La Academia Sueca del Nobel este
año se ha superado a sí misma. A su ya manifiesta tendencia a desbaratar todos
los pronósticos (si alguien es favorito alguna vez que sepa que no lo va a
ganar) el año pasado se unió la novedad de
premiar a alguien que no es escritor (Bob Dylan), cuando tantos escritores en
el mundo viven encarcelados o con dificultades para poder expresarse. Muchos
dibujantes de cómic (perdón: de novela gráfica), tal vez pensaron que esta vez
sería su oportunidad, pero contra todo pronóstico, no ha sido así.
Esta vez la voluntad ha sido
otra: joder a Murakami, eterno aspirante.
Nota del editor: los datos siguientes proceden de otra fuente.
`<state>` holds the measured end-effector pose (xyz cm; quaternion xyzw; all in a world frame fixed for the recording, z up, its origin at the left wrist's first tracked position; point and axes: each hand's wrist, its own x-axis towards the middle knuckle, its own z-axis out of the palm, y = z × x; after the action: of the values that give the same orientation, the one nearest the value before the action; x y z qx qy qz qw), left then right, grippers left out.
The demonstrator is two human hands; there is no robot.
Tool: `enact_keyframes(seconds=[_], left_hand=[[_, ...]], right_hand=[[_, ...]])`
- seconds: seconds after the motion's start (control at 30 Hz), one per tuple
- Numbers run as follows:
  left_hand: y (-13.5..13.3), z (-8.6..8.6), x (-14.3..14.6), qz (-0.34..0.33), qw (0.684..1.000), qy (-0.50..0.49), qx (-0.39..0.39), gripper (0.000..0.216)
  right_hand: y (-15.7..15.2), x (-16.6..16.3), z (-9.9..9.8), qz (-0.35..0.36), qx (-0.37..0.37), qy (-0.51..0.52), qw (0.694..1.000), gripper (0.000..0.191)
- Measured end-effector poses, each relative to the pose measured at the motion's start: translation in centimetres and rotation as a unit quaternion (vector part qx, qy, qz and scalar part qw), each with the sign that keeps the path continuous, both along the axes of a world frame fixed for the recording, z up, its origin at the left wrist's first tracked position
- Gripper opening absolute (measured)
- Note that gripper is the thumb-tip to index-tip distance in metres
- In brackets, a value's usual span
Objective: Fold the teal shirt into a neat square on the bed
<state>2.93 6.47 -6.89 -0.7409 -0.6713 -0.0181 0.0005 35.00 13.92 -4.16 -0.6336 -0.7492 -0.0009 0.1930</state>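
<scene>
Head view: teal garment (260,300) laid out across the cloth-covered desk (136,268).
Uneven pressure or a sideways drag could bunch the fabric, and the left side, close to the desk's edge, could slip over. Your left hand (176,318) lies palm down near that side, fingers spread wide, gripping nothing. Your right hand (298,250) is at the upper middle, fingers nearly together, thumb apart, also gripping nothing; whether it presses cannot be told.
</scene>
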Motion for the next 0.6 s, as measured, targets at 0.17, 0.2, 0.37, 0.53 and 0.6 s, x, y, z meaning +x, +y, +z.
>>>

Y lo ha hecho de la manera más cruel
y retorcida que uno pueda pensar: premiando a un escritor inglés con apellido
japonés (¡qué curioso, hasta tiene cara de japonés!), creador entre otras cosas
de una de las novelas más inglesas que uno pueda echarse a la cara: Los restos del día.
La verdad es que nunca he leído a
Murakami, tal vez por ese defecto snob
y abiertamente estúpido de no querer leer a alguien por el simple hecho de ser popular. Recuerdo cómo en una librería
barcelonesa una joven ataviada con vestimenta pseudogótica (o así la quiero
recordar) confesaba a su compañero, mientras acariciaba el lomo de su último
libro: “amo a Murakami, es mi dios”. Tal es la dimensión de su veneración.
No hay duda de que no dar el
premio a Murakami va camino de convertirse en una tradición muy escandinaba, como ironiza Borges con la reiterada
negativa de concederle el Nobel.
No sé qué deben estar tramando ya
estos personajes de la Academia Sueca de cara al próximo año para aumentar el
martirilogio del escritor japonés: tal vez dárselo a un compatriota suyo (no, demasiado
visto), tal vez a un poeta de haikus, o mejor aún: a un dibujante de Manga.
¿Por qué no? Tal es la dimensión de su maldad.